■ WHAT YOU ARE ASKED TO DO:
For this exercise, transcribe every line of the material exactly and skip the pictures.

##### DATA EXTRACT #####

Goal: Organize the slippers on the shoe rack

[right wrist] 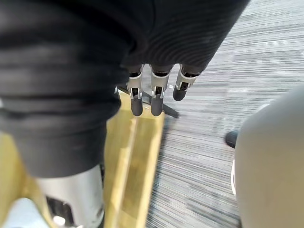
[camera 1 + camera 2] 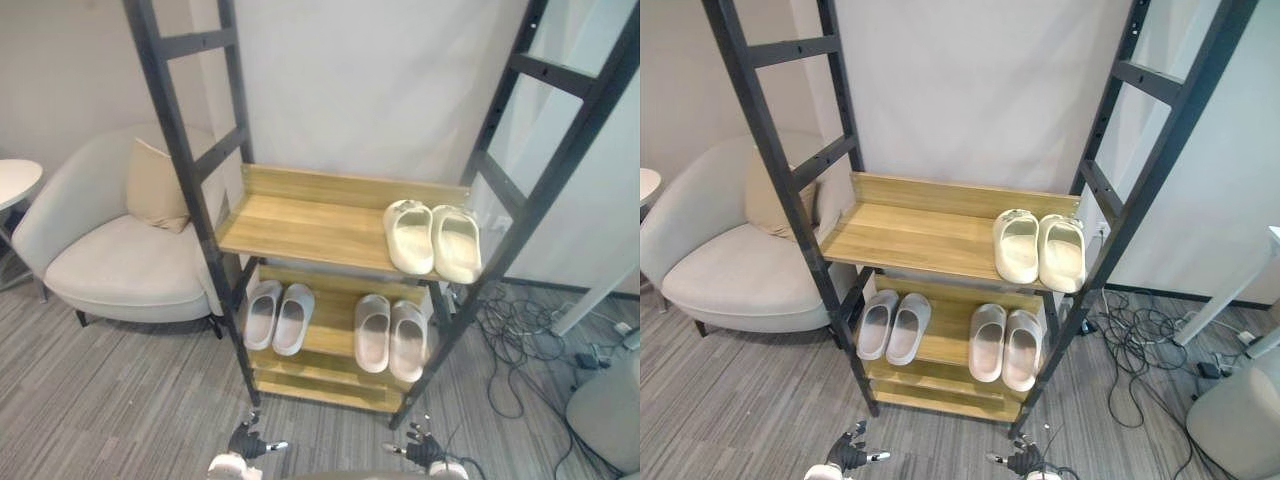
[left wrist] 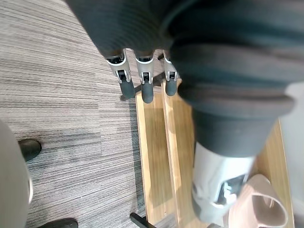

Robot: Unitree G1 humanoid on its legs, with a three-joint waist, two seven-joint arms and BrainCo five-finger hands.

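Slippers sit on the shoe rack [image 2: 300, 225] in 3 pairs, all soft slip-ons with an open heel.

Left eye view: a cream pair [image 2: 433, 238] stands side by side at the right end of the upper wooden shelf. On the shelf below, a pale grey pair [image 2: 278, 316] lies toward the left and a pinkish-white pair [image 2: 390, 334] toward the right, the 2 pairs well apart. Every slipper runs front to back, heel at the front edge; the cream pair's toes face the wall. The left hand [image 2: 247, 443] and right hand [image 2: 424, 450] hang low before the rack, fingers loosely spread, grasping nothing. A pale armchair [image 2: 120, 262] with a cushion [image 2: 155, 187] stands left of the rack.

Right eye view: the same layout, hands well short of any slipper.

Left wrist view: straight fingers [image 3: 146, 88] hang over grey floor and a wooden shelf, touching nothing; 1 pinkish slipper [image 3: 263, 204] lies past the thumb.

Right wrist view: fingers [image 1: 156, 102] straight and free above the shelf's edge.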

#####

■ ANSWER BELOW:
Goal: Organize the slippers on the shoe rack

[right wrist] 
[camera 1 + camera 2] 
[left wrist] 

Robot: Unitree G1 humanoid on its legs, with a three-joint waist, two seven-joint arms and BrainCo five-finger hands.

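Slippers sit on the shoe rack [image 2: 300, 225] in 3 pairs, all soft slip-ons with an open heel.

Left eye view: a cream pair [image 2: 433, 238] stands side by side at the right end of the upper wooden shelf. On the shelf below, a pale grey pair [image 2: 278, 316] lies toward the left and a pinkish-white pair [image 2: 390, 334] toward the right, the 2 pairs well apart. Every slipper runs front to back, heel at the front edge; the cream pair's toes face the wall. The left hand [image 2: 247, 443] and right hand [image 2: 424, 450] hang low before the rack, fingers loosely spread, grasping nothing. A pale armchair [image 2: 120, 262] with a cushion [image 2: 155, 187] stands left of the rack.

Right eye view: the same layout, hands well short of any slipper.

Left wrist view: straight fingers [image 3: 146, 88] hang over grey floor and a wooden shelf, touching nothing; 1 pinkish slipper [image 3: 263, 204] lies past the thumb.

Right wrist view: fingers [image 1: 156, 102] straight and free above the shelf's edge.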

This answer has now been given in full.